Lithium-ion battery thermal runaway propagation prevention — predicting critical parameters considering uncertainty

Li-ion batteries (LIBs) are integral to modern society, driving the electrification of transport and supporting renewable energy generation to meet Net Zero. However, LIBs suffer from the potential to undergo thermal runaway (TR) which can lead to fire and explosions. Computational modelling of TR is essential to understanding its hazards, and to accurately quantify risks there is a need to account for the uncertainty in TR behaviour. To adequately predict the safe limits of battery operation we incorporate the stochasticity of thermo-physical and kinetic reaction parameters in module thermal runaway propagation (TRP) analysis. A 0-dimension heat transfer model for TRP predictions is validated against experimental findings. From this, Monte Carlo simulations are undertaken to determine the uncertainty in the predicted cell temperatures, times to cell TR and times to TRP. The critical heat dissipation coefficient to prevent TRP considering cell uncertainty was found to be 2.5 and 4.6 times larger for LFP and NMC stacks, respectively, compared to the scenario where cell uncertainty was not considered.

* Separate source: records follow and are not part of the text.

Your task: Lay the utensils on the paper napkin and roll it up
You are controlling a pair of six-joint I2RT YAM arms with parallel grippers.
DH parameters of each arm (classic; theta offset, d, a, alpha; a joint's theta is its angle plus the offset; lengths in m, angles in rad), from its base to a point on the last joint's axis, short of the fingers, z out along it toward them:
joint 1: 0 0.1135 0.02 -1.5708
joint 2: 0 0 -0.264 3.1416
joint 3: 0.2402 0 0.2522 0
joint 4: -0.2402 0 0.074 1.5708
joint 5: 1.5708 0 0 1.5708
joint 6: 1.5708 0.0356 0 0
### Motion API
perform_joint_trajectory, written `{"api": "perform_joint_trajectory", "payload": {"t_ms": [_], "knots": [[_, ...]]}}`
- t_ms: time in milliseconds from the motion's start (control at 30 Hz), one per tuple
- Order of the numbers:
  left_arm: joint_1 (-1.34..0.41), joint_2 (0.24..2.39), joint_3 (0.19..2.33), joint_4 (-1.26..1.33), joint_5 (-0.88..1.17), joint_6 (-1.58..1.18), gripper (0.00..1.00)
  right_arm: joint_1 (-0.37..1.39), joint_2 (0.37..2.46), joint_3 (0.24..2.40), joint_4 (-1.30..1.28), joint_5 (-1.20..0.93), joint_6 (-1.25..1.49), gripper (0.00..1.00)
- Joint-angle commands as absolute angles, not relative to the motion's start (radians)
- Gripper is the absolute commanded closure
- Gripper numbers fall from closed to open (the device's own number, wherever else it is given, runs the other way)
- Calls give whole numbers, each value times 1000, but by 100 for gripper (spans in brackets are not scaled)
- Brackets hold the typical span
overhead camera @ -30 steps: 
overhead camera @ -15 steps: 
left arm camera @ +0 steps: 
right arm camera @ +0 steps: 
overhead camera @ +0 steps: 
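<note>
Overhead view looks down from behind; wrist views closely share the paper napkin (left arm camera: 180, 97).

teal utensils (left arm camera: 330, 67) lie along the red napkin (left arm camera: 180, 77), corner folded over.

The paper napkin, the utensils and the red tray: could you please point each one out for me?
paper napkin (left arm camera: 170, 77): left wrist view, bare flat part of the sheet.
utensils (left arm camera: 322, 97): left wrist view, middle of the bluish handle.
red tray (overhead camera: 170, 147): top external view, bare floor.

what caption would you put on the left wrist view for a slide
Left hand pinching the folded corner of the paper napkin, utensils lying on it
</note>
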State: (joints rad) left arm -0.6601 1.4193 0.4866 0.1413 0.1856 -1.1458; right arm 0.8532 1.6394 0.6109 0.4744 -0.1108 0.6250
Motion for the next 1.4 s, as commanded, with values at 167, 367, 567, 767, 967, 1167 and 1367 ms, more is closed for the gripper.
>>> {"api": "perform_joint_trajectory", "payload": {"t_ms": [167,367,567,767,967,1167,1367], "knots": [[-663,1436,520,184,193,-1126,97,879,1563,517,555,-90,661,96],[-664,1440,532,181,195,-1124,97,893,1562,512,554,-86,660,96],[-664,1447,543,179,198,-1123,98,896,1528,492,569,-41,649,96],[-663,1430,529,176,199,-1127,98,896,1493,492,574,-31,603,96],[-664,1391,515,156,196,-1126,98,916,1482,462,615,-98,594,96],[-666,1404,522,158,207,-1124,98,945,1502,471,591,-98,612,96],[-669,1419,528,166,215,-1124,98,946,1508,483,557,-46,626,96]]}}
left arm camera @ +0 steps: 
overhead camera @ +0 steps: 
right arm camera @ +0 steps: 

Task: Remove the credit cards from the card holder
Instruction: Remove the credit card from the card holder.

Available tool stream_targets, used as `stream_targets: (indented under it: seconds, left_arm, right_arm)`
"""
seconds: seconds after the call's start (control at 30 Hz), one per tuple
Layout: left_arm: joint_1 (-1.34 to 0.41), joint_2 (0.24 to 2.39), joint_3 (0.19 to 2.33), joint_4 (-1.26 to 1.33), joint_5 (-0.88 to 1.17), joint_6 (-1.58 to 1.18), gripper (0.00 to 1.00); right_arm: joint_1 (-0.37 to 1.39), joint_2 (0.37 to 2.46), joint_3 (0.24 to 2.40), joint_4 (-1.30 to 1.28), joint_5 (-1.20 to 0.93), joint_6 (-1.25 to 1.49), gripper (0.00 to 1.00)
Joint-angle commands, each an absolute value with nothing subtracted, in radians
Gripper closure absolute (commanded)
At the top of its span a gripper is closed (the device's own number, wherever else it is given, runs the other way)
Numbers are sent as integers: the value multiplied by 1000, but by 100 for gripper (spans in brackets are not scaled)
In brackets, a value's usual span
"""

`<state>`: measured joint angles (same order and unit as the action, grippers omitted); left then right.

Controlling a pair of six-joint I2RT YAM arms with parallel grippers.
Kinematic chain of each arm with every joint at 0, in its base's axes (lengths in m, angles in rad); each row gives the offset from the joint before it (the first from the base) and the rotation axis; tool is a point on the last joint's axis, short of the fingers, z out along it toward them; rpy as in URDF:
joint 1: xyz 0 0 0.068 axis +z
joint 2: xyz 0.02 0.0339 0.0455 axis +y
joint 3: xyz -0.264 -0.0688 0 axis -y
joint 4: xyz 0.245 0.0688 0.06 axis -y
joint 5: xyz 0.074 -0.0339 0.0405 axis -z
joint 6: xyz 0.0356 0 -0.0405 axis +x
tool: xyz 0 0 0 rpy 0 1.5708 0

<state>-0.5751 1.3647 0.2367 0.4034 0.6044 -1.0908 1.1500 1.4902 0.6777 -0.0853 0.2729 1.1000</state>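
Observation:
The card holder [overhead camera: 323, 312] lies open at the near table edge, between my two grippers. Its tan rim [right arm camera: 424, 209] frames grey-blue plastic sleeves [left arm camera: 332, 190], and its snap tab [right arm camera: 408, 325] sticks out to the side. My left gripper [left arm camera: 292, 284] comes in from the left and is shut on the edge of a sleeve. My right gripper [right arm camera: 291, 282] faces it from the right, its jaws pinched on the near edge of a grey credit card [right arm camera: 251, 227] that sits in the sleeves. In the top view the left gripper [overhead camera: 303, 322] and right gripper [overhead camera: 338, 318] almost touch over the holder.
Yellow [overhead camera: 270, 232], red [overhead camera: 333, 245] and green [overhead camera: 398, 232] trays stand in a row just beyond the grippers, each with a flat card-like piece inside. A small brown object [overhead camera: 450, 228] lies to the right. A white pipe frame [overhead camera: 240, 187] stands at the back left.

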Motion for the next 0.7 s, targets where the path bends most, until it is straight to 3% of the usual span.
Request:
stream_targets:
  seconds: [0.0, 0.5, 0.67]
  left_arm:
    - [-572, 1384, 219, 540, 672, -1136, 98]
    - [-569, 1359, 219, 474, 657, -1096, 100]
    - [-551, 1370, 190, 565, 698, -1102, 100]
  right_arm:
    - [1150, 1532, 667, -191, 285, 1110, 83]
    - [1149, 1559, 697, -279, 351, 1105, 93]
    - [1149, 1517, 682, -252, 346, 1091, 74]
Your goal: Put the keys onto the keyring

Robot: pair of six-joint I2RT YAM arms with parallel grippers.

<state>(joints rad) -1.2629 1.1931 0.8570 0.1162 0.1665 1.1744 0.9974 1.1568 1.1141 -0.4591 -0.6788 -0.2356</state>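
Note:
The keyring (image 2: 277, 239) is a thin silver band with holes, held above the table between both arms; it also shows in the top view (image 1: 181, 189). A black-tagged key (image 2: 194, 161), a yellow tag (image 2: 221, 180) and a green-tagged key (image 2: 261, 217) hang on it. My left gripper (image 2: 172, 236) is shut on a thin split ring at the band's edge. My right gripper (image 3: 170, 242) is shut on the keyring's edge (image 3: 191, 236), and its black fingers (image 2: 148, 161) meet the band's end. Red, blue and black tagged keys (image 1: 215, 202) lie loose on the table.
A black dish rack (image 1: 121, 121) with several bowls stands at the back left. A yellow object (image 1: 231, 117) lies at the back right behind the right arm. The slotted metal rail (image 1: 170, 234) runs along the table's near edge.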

For the LFP stack, the less severe TR events mean, in theory, that TRP can be prevented by heat pipe or submersion cooling thermal management systems. Without considering cell stochasticity there is a significant overestimate of TRP time and an underestimate of critical heat dissipation coefficient to prevent TRP. Hence, the predicted safe time for evacuation and appropriate thermal management methods are inaccurate. This work highlights the need to incorporate uncertainty in predictions of risk.